The SDAccel tool build process generates the host application executable (.exe) and the FPGA binary (.xclbin). The SDAccel build target defines the nature of FPGA binary generated by the build process.

The SDAccel tool provides three different build targets, two emulation targets used for debug and validation purposes, and the default hardware target used to generate the actual FPGA binary:

Software Emulation (sw_emu)
Both the host application code and the kernel code are compiled to run on the x86 processor. This allows iterative algorithm refinement through fast build-and-run loops. This target is useful for identifying syntax errors, performing source-level debugging of the kernel code running together with application, and verifying the behavior of the system.
Hardware Emulation (hw_emu)
The kernel code is compiled into a hardware model (RTL) which is run in a dedicated simulator. This build and run loop takes longer but provides a detailed, cycle-accurate, view of kernel activity. This target is useful for testing the functionality of the logic that will go in the FPGA and for getting initial performance estimates.
System (hw)
The kernel code is compiled into a hardware model (RTL) and is then implemented on the FPGA device, resulting in a binary that will run on the actual FPGA.

SDAccel Execution Model

In the SDAccel framework, an application program is split between a host application and hardware accelerated kernels with a communication channel between them. The host application, written in C/C++ and using API abstractions like OpenCL, runs on an x86 server while hardware accelerated kernels run within the Xilinx FPGA. The API calls, managed by the Xilinx Runtime (XRT), are used to communicate with the hardware accelerators. Communication between the host x86 machine and the accelerator board, including control and data transfers, occurs across the PCIe bus. While control information is transferred between specific memory locations in hardware, global memory is used to transfer data between the host application and the kernels. Global memory is accessible by both the host processor and hardware accelerators, while host memory is only accessible by the host application.

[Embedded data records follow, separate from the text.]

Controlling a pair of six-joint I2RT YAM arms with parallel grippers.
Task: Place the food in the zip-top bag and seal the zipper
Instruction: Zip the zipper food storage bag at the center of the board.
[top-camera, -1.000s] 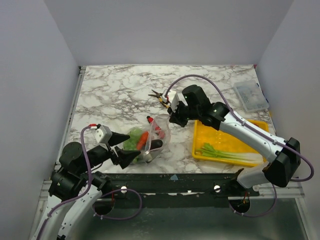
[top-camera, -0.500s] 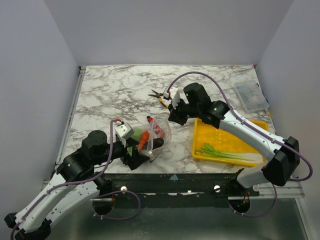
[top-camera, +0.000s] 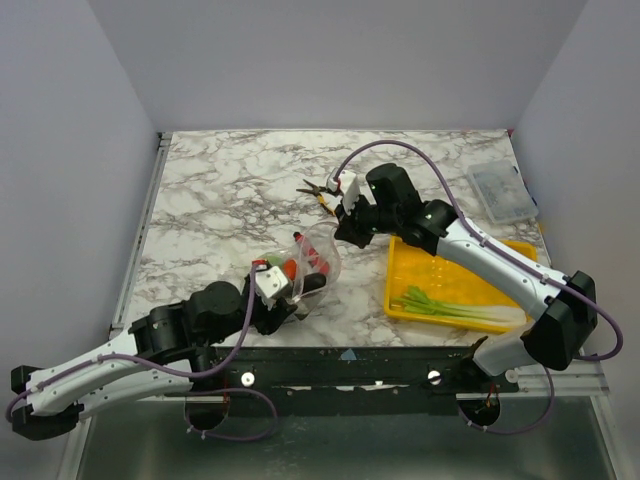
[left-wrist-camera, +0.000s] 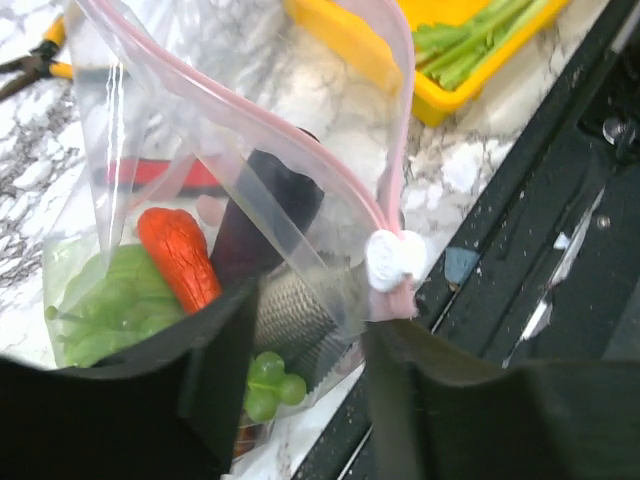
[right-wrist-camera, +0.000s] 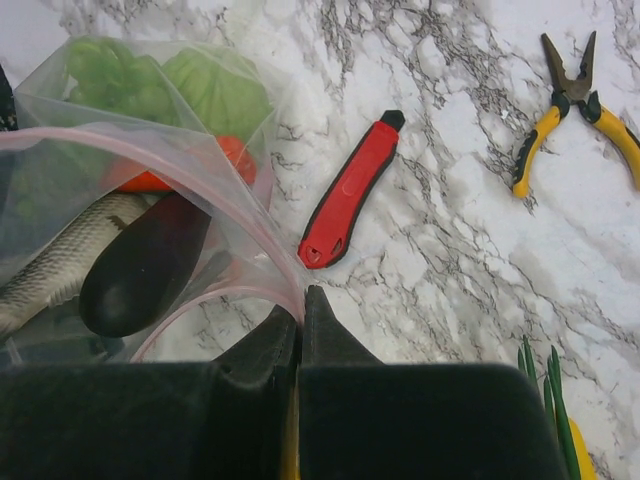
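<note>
The zip-top bag (top-camera: 312, 262) stands open on the marble near the front edge, and it also shows in the left wrist view (left-wrist-camera: 250, 150). It holds the green cabbage (left-wrist-camera: 105, 305), red chilli (left-wrist-camera: 178, 255), purple aubergine (left-wrist-camera: 262, 215) and grey fish (left-wrist-camera: 295, 320). My left gripper (left-wrist-camera: 300, 390) is open, its jaws either side of the bag's near corner, just below the white slider (left-wrist-camera: 395, 258) on the pinkish zipper (left-wrist-camera: 300, 150). My right gripper (right-wrist-camera: 302, 305) is shut on the zipper's far end (right-wrist-camera: 255, 240). Spring onions (top-camera: 452, 305) lie in the yellow tray (top-camera: 430, 268).
A red-handled knife (right-wrist-camera: 350, 190) lies just beyond the bag, and yellow-handled pliers (right-wrist-camera: 570, 110) lie farther back. A small clear box (top-camera: 500, 192) sits at the far right. The table's black front rail (left-wrist-camera: 560, 230) runs right beside the bag.
My left arm has reached forward and to the right, bringing its open gripper to the bag's near corner. My right gripper has stayed shut on the bag's far corner.
</note>
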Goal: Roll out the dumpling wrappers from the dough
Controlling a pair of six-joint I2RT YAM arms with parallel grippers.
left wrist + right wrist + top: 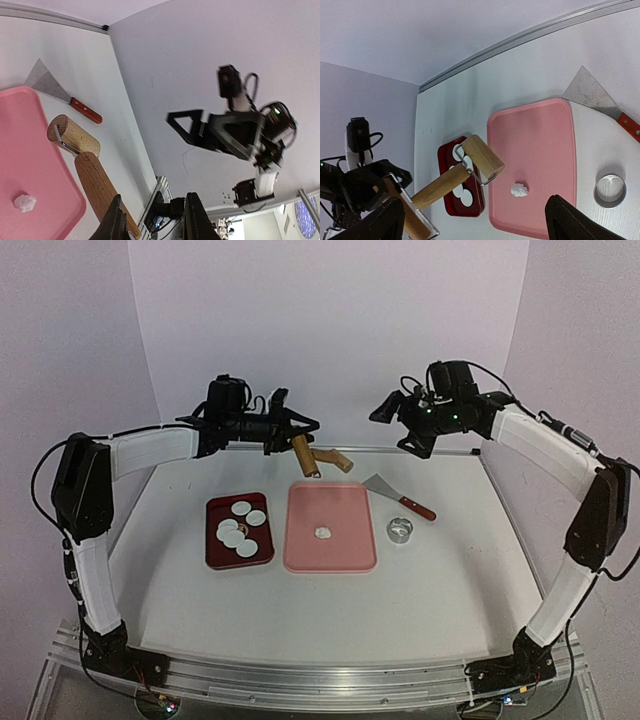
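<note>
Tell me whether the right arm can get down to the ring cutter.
Probably yes. The right fingers stand open and empty, and the ring cutter sits alone on bare table right of the pink tray. The left fingers hold the rolling pin well clear.

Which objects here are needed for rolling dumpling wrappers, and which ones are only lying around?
Needed: small white dough lump; round white wrappers; dark red tray; wooden rolling pin; pink rectangular tray; probably metal ring cutter.
Lying around: steel scraper with red handle.
</note>
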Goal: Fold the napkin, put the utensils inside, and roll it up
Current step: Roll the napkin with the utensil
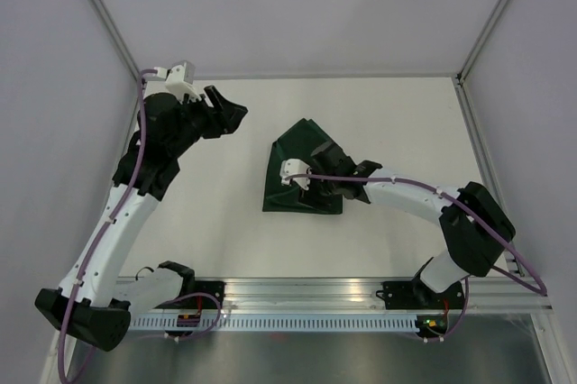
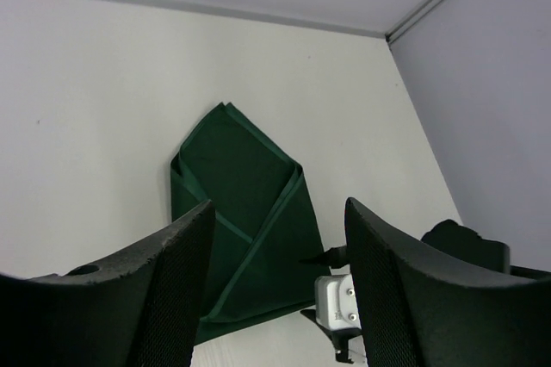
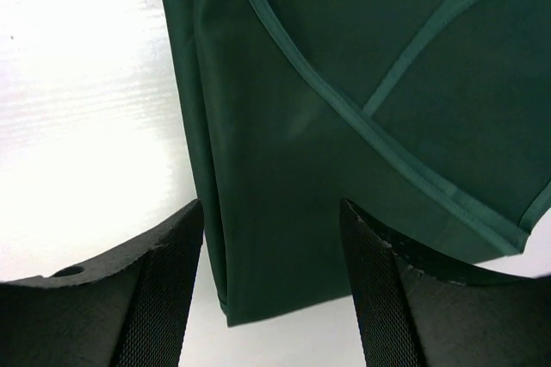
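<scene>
The dark green napkin (image 1: 302,160) lies partly folded in the middle of the table, with flaps turned over each other and hems showing. It also shows in the left wrist view (image 2: 241,199) and fills the right wrist view (image 3: 344,143). My right gripper (image 1: 312,191) is open and hangs close over the napkin's near edge, one corner of the cloth between its jaws (image 3: 271,205). My left gripper (image 1: 230,116) is open, empty and raised at the far left, apart from the napkin, looking down at it (image 2: 280,205). No utensils are in view.
The white table (image 1: 207,213) is walled by grey panels on the left, back and right. A metal rail (image 1: 361,294) with the arm bases runs along the near edge. The right arm's white wrist camera (image 2: 341,301) shows by the napkin.
</scene>
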Robot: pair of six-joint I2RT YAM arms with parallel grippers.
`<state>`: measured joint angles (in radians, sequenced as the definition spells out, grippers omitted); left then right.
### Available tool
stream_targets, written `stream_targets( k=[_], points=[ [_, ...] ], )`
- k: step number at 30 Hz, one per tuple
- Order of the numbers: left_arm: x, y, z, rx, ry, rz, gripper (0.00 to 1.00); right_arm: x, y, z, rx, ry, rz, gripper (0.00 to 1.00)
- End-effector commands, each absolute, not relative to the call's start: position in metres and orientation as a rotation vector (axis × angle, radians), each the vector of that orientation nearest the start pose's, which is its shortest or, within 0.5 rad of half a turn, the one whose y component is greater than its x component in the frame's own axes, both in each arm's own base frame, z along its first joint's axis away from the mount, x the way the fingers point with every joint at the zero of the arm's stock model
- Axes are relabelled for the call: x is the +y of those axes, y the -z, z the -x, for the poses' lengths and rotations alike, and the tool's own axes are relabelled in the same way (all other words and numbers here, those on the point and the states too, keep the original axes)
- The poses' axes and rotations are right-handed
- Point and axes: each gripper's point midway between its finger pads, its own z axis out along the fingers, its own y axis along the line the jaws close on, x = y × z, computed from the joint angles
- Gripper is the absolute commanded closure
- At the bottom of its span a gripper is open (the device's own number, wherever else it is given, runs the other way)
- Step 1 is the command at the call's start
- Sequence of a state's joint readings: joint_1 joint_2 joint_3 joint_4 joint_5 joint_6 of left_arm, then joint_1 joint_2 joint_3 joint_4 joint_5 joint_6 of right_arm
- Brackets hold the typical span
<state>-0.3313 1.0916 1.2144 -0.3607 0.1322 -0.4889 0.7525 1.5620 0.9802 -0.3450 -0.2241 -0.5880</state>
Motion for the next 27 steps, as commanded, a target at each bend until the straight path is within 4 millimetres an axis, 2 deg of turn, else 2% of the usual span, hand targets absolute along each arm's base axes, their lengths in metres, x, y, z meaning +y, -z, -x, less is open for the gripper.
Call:
stream_targets(
  k=[1, 8, 18, 24, 27],
  points=[
    [-0.150, -0.353, -0.322, 1.822, 0.659, 0.016, 0.33, 0.288, -0.076, -0.274, 1.819, -0.311, 1.611, 0.30],
    [-0.151, -0.347, -0.317, 1.833, 0.660, 0.002, 0.32, 0.296, -0.055, -0.258, 1.823, -0.315, 1.657, 0.31],
    [-0.150, -0.338, -0.317, 1.849, 0.641, -0.020, 0.31, 0.293, -0.024, -0.255, 1.827, -0.251, 1.696, 0.33],
    [-0.147, -0.323, -0.316, 1.869, 0.620, -0.023, 0.31, 0.284, -0.011, -0.257, 1.838, -0.198, 1.713, 0.42],
    [-0.148, -0.308, -0.316, 1.896, 0.621, -0.025, 0.31, 0.280, -0.007, -0.253, 1.845, -0.190, 1.736, 0.47]
  ],
)
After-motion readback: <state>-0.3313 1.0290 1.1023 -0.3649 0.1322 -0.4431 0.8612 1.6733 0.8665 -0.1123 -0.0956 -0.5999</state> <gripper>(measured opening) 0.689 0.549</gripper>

For instance, in a typical application, the host will first transfer data, to be operated on by the kernel, from host memory into global memory. The kernel would subsequently operate on the data, storing results back to the global memory. Upon kernel completion, the host would transfer the results back into the host memory. Data transfers between the host and global memory introduce latency which can be costly to the overall acceleration. To achieve acceleration in a real system, the benefits achieved by hardware acceleration kernels must outweigh the extra latency of the data transfers. The general structure of this acceleration platform is shown in the following figure.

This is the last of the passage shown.